Pessoas que desejam seguir essa profissão possuem senso de justiça, heroísmo, altruísmo, defesa ao próximo e almejam prestar um serviço à sociedade. O desejo genuíno de assumir essa responsabilidade é certamente o que consegue manter muitos dentro de estruturas emocionais mais regulares. Porém, com o passar do tempo, é necessário manter o controle emocional e absorver melhor os sentimentos que surgem com as demandas de trabalho, para não desenvolver o que chamo de “desajuste” no funcionamento psíquico.

Trabalhar como policial implica ter que lidar com situações complexas e violentas da sociedade, presenciando assaltos, homicídios, suicídios, atrocidades, sequestros, violência de todos os tipos, e portando diversos tipos de armamento, inclusive armas de fogo. É uma explosão de adrenalina que afeta os aspectos comportamentais, emocionais, cognitivos, físicos, sociais, principalmente nas relações do núcleo familiar.

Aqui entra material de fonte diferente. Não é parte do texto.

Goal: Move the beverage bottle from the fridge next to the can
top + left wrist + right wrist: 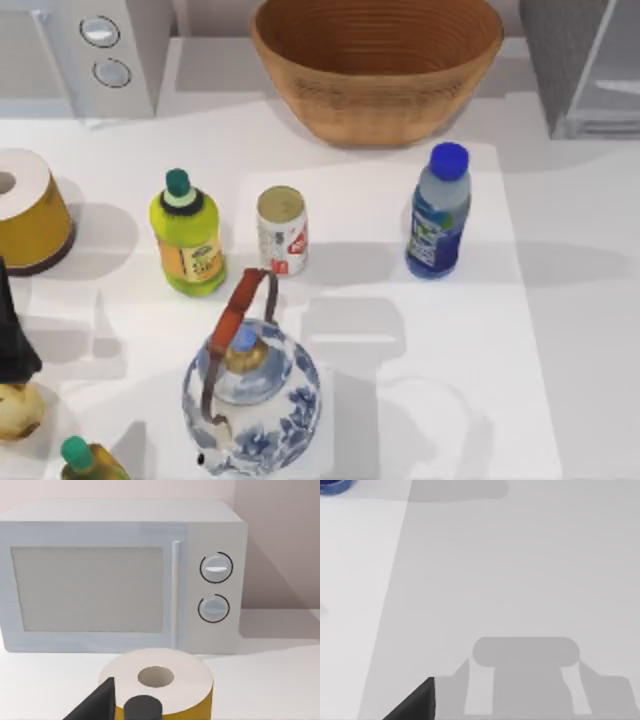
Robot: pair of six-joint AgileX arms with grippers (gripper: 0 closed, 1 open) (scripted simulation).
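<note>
From above, the clear bluish plastic beverage bottle with blue cap [438, 213] stands upright on the white surface [560, 330], well right of the small white-and-silver can [282, 231], outside the grey fridge [580, 60]. The right wrist view shows bare surface and the bottle's cap [331, 486] far off, so the right arm seems nearer. I cannot tell either arm's finger opening.
</note>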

Nesse contexto, se faz necessário uma série de adaptações para conseguir sustentar a realidade laboral. Eles precisam mobilizar alguns recursos internos para suportar a peculiaridade da profissão e, caso isso não ocorra, tornam-se vulneráveis a Transtornos Psicossomáticos, como estresse físico e mental, Transtornos de Ansiedade e Distúrbios do Sono, Transtorno de Estresse pós-traumático (TEPT ), fobias etc. Infelizmente, podem tornar-se pessoas agressivas, autoritárias, compulsivas, viciadas, desenvolvendo patologias de desvalimento psíquico.

A estrutura de personalidade cria defesas rígidas para lidar com todo impacto do ofício laboral, fazendo com que as pessoas tenham transições de correntes psíquicas da estrutura de personalidade, que destravam e inibem questões pessoais. A transformação se dá desde o sentido mais básico e primitivo até o mais complexo e superficial.

O arquétipo do herói/salvador dado ao policial passa a ser diluído quando ele não cuida de sua saúde mental. A conversão traz de forma mais explícita o egocentrismo, atribuindo a eles estruturas de personalidade mais narcísicas. O sujeito que é policial adoece e, geralmente, não se dá conta de como age, tampouco consegue assumir suas fraquezas e debilidades. Torna-se um ser austero, com uma série de dificuldades de se expressar e desenvolver, dentro do padrão de normalidade, seus relacionamentos interpessoais.

Egocentrismo, complexo de superioridade, discurso de extrema coragem e confiança podem ser mecanismos de defesa que surgem como uma maneira de negação dos sentimentos de inferioridade e principalmente de defender o indivíduo contra esses sentimentos. Portanto, pode-se considerar que, nos grupos de policiais, exista um esforço para compensar a autoestima baixa com mecanismos de negação e defesa narcísicas, e que a falta dessas defesas pode ocasionar o desenvolvimento de transtornos psicológicos, como depressão e autodesqualificação, por exemplo.

A saúde mental dos nossos heróis está cada vez mais afetada, maltratada e escondida. Um policial não deixa de exercer outros papéis sociais. São filhos, pais, amigos, namorados, professores, dentre outros. São cidadãos, prestadores de serviço público e precisam ter atenção e cuidado, além de respeito e empatia pelo trabalho que realizam. Devem ter acompanhamento psicológico de forma regular e controlada, para evitar traumas que consolidam patologias.

O Estado, a sociedade, os gestores das instituições federais, civis e militares devem priorizar essas pessoas, dando a elas a oportunidade de terem uma melhor qualidade de vida. Certamente se nossa segurança pública estiver equilibrada, amparada, reduziremos significativamente a proporção dos policiais acometidos por transtornos psíquicos. O sucateamento do serviço público negligencia este atendimento a eles.

Uma sociedade que confia em seus heróis é saudável. Um policial com boa saúde mental exerce sua função com excelência e, quando tira a farda, segue sendo excelente como pessoa, como humano.